Yes, you say, however the Lottery is gambling and I have no control over whether I win or lose. You are right. The Lottery is gambling. But same goes with a Mutual Fund. You have zero control over stock market trading and neither does the Fund Manager. The market goes down, the same is true your Fund. At least you recognize that you will be gambling if you play the Lottery. You don't have the us government, loan companies and your employer telling you how the Lottery is a great investment. And your employer doesn't go so far regarding match the total amount you put to the Lottery enjoy it might together with your 401(k). Nobody is lying to you about the Lottery being gambling, but those involved with more info positions of authority are lying to you regarding the chances of success in a very Mutual Fund!

But surely, you say, there exists a better probability of making money in a very Mutual Fund than there is within the Lottery? Hardly. There may be less of a potential for losing most of the money you put right into a Mutual Fund than there is losing most of the money you put into the Lottery. But you are never likely to win big inside a Mutual Fund. In fact, Mutual Funds are built to minimize your returns by making a "balanced portfolio." If they could minimize your risk from the market itself, this might be okay. But the problem is that nobody can minimize the risk of the market without sophisticated hedge strategies that are not typically employed in Mutual Funds. At least with all the Lottery, you have a potential for winning big. And you can sleep during the night, since you aren't wondering if the chances of winning are inclined down overnight as a result of something that occur in Tokyo.

You say you don't like the idea that most of your Lottery gamblings are inclined to support government programs? Where do you think a lot of the earnings out of your Mutual Fund are going? No, to never support government programs, but alternatively to support neglect the advisor's and the Mutual Fund manager's retirement? You take every one of the risk, you add in all the capital, but a lot of the earnings in the Mutual Fund go to the Fund manager plus your investment advisor. At least with all the Lottery, the funds are getting to worthy causes, like the Arts.
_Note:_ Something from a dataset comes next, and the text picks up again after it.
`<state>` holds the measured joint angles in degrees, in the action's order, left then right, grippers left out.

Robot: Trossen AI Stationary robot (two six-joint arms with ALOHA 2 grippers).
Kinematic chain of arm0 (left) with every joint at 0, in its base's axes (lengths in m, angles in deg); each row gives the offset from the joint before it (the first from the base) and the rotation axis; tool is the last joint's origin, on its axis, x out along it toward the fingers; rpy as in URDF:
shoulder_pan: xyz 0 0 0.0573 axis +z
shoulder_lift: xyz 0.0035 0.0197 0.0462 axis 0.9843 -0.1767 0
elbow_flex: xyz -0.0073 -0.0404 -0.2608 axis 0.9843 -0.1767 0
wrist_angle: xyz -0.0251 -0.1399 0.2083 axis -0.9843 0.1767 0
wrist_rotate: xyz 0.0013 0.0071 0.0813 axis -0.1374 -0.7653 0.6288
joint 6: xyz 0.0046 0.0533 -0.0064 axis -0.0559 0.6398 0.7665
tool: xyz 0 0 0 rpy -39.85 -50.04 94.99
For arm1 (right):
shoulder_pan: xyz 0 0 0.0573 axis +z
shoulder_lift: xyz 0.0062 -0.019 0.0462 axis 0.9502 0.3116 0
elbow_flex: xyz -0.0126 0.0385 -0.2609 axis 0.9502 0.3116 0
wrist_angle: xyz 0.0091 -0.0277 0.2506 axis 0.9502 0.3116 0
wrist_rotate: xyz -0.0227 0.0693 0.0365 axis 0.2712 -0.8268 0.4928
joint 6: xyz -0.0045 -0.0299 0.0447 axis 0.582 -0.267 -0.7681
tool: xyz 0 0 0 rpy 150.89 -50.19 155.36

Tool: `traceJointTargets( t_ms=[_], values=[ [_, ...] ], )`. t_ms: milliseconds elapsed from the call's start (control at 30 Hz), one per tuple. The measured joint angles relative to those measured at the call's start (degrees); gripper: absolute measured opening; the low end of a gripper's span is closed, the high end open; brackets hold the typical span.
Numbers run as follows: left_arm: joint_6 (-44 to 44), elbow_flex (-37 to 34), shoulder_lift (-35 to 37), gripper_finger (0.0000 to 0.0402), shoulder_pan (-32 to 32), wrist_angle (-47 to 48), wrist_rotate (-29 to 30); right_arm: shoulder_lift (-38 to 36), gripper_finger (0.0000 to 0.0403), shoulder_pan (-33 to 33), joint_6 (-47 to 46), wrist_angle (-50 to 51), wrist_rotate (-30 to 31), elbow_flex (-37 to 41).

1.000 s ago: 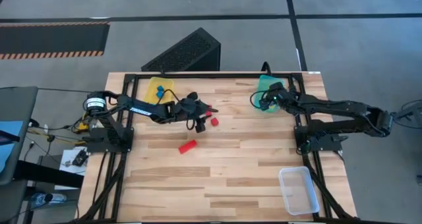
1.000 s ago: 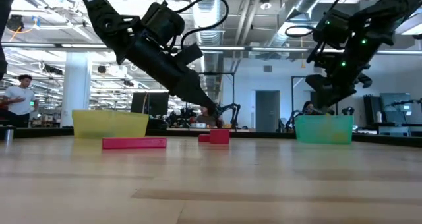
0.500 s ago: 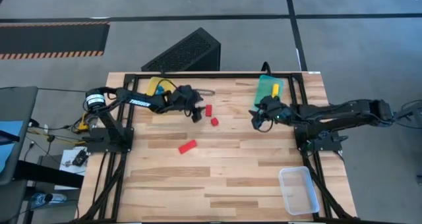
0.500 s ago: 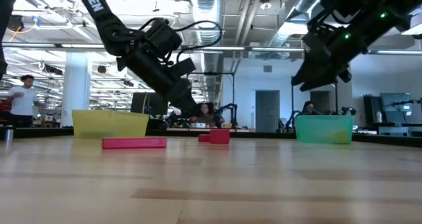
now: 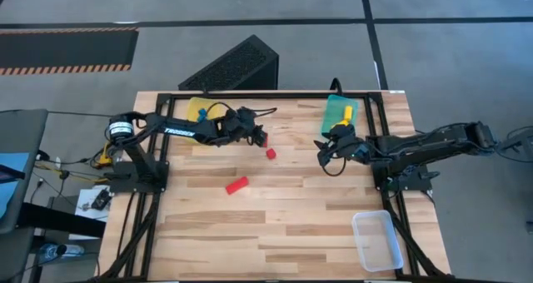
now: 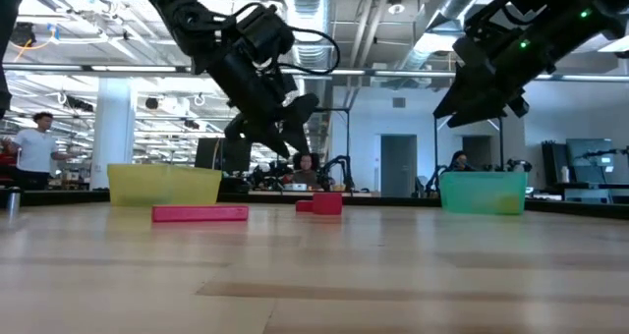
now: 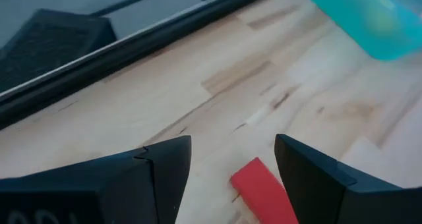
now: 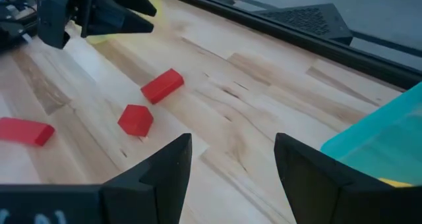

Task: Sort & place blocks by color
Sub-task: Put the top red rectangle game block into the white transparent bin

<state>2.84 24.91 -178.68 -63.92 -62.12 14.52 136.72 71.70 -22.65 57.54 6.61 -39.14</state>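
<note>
Hands both open and empty — left hand [image 5: 260, 136] over a red block [image 7: 264, 188], right hand [image 5: 323, 154] near the teal tray [image 5: 336, 113]

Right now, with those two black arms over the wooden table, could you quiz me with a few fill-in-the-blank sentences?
1. The loose blocks on the wooden table, like the long bar, are all ____.
2. A yellow block lies in the ____ plastic tray.
3. The left gripper hovers over a red block with its fingers ____.
4. The clear plastic tray holds ____ blocks.

Missing words: red; teal; open; no
</note>
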Motion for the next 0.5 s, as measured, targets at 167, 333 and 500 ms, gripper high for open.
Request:
traceJointTargets(
  t_ms=[167, 333, 500],
  values=[
    [-9.33, 1.28, -0.74, 0.0208, -2.33, -1.72, 0.9, 0.0, 0.0239, 0.0, -0.9, -0.37, -0.02, 0.0],
    [-11.46, 3.79, -6.8, 0.0208, -3.26, -2.09, -1.31, 0.02, 0.0239, 0.0, -1.34, -0.98, -0.23, -0.04],
    [-15.5, 9.06, -12.92, 0.0208, -4.33, 6.24, -1.59, 0.0, 0.0239, 1.0, -1.46, -1.25, -2.21, -0.04]
  ],
)
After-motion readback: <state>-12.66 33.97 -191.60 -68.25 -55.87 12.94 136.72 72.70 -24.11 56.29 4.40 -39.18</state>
Of course, I would never advise a client to rely on the Lottery because of their retirement. But neither would I advise them to count on Mutual Fund investments. For my dollar, the Lottery is more fun and at least I know I'm gambling. But if you want to retire, take a look at other investments and help someone who is willing to put within the time that will help you retire soon and retire rich. Financial freedom can be acquired to those that are willing to work and understand it, although not likely for many who want to depend on such risky investment strategies as Mutual Funds.